Parkinson's Disease: When to Consider Deep Brain Stimulation

By , Senior contributing editor
100% helpful
deep_brain_stimulation

Brain surgery for Parkinson's

With Parkinson’s disease, is brain surgery a routine procedure?

Brain surgery doesn't cure Parkinson's disease, but it can bring marked relief for certain patients who've developed disabling complications from drug therapy.

Nowadays the surgical procedure of choice is deep brain stimulation (DBS). But the decision to have it isn't trivial: This is brain surgery, after all, and carries significant risks. It also demands a major commitment in time, energy, and travel for medical appointments. Medicare and most private insurers cover the expensive treatment, which is approved by the Food and Drug Administration.

When should someone with Parkinson's disease think about brain surgery?

The typical surgery candidate is a midstage Parkinson's patient five to ten years or more into the disease, who's struggling with side effects from long-term use of levodopa medication. The pill brings on dyskinesias: excessive, uncontrollable twisting and fidgeting movements of the torso, limbs, or other body parts. Symptom relief from the drug wears off and swings unpredictably between "on" and "off." If these so-called motor fluctuations are ruining a person’s quality of life, he may wish to consider surgery.

Two types of brain surgery can treat Parkinson's disease

In Parkinson's disease, dopamine-producing cells die in a key part of the brain. One consequence is that nerve cells in certain other brain areas can become hyperactive and fire off abnormal patterns of electrical activity, causing some Parkinson's symptoms. Two kinds of surgical procedures aim to eliminate or correct that excessive irregular activity:

  • Deep brain stimulation (DBS). Neurosurgeons drill a hole through the skull to implant a thin metal electrode in the subthalamic nucleus (STN) or, less often, the globus pallidus (GPi). (The patient is awake during electrode placement but receives local anesthesia.) The electrode is hooked up, via wires threaded down inside the neck, to a small, battery-run neurostimulator unit, also implanted under the skin in the chest.
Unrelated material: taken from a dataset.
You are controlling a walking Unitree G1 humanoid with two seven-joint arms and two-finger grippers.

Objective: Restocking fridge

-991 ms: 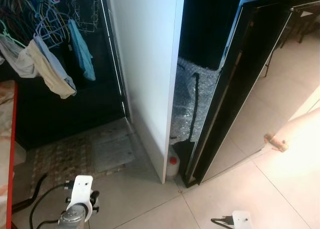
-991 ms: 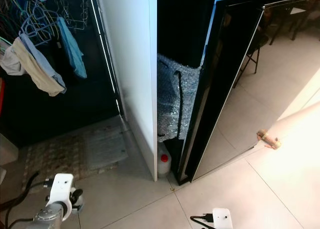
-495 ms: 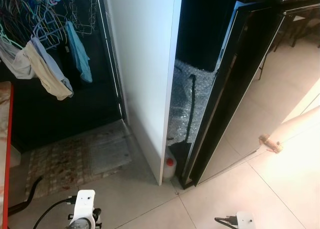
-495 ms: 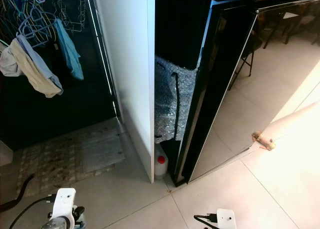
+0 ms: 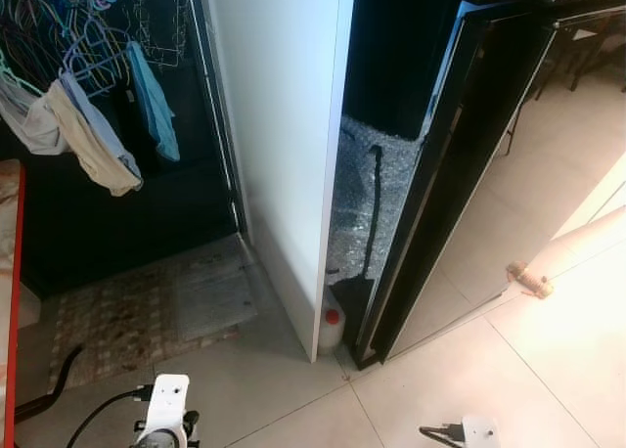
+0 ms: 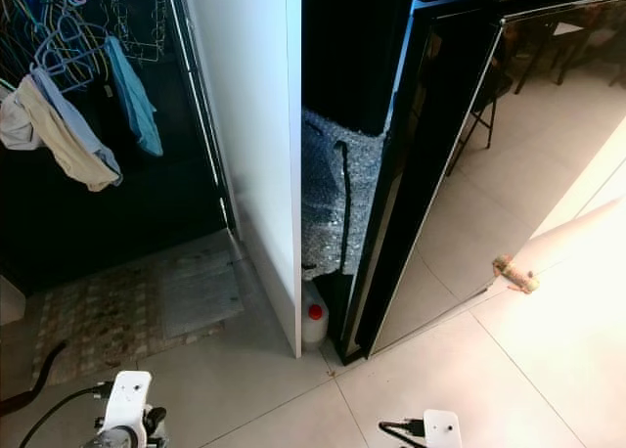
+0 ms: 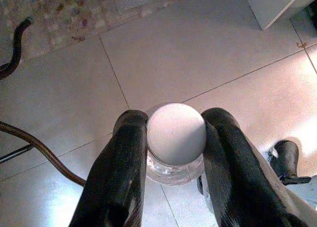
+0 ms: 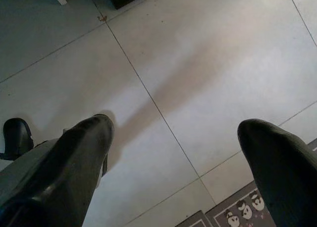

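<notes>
L end effector (image 7: pixel 176 152) gripping bottle (image 7: pixel 176 138), fridge (image 5: pixel 460 164) ahead

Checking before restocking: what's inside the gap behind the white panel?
Bubble wrap, a black cable hanging down it, and a red-capped jug on the floor. Above is too dark.

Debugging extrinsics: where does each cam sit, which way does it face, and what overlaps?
Left eye and right eye: head stereo pair, looking forward and down at the glossy black fridge door, ajar beside a white panel; both wrists show at the bottom edge.
Left wrist: looks floorward along the left gripper, shut on a clear white-capped bottle.
Right wrist: looks floorward past the open right gripper at beige floor tiles.
Shared: both wrist views catch the tiles.
</notes>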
Like a pacemaker, the neurostimulator is computer-programmed to send a stream of tiny electrical pulses that alter or override abnormal activity in the STN or GPi. The stimulation therapy is adjustable and reversible -- it can be switched on and off with a remote control -- and the surgery can be done for both sides of the brain. Multiple follow-up medical visits are usually required to fine-tune the neurostimulator programming during the first six months.

  • Brain lesioning. Surgeons insert a slender probe into the brain to heat and destroy an area in the GPi. This older technique, known as pallidotomy, is rarely used now because it creates permanent brain lesions. Its main advantage is that it requires no follow-up medical visits. It remains an option for patients who come for surgery from overseas or who live in developing countries where it would be difficult to receive the postoperative care needed with DBS.

Outcomes for Parkinson's surgery

How good is DBS at alleviating Parkinson's symptoms?

Studies show that neurostimulation reduces Parkinson's motor symptoms -- tremor, rigidity, slowness of movement, and a short, shuffling gait -- by roughly 30 to 60 percent compared with how a patient does when off medication. Such a difference could free him from having to use a walker or depending heavily on a caregiver for help with the basic chores of living. However, DBS probably won't improve his symptoms beyond his best results from past drug therapy.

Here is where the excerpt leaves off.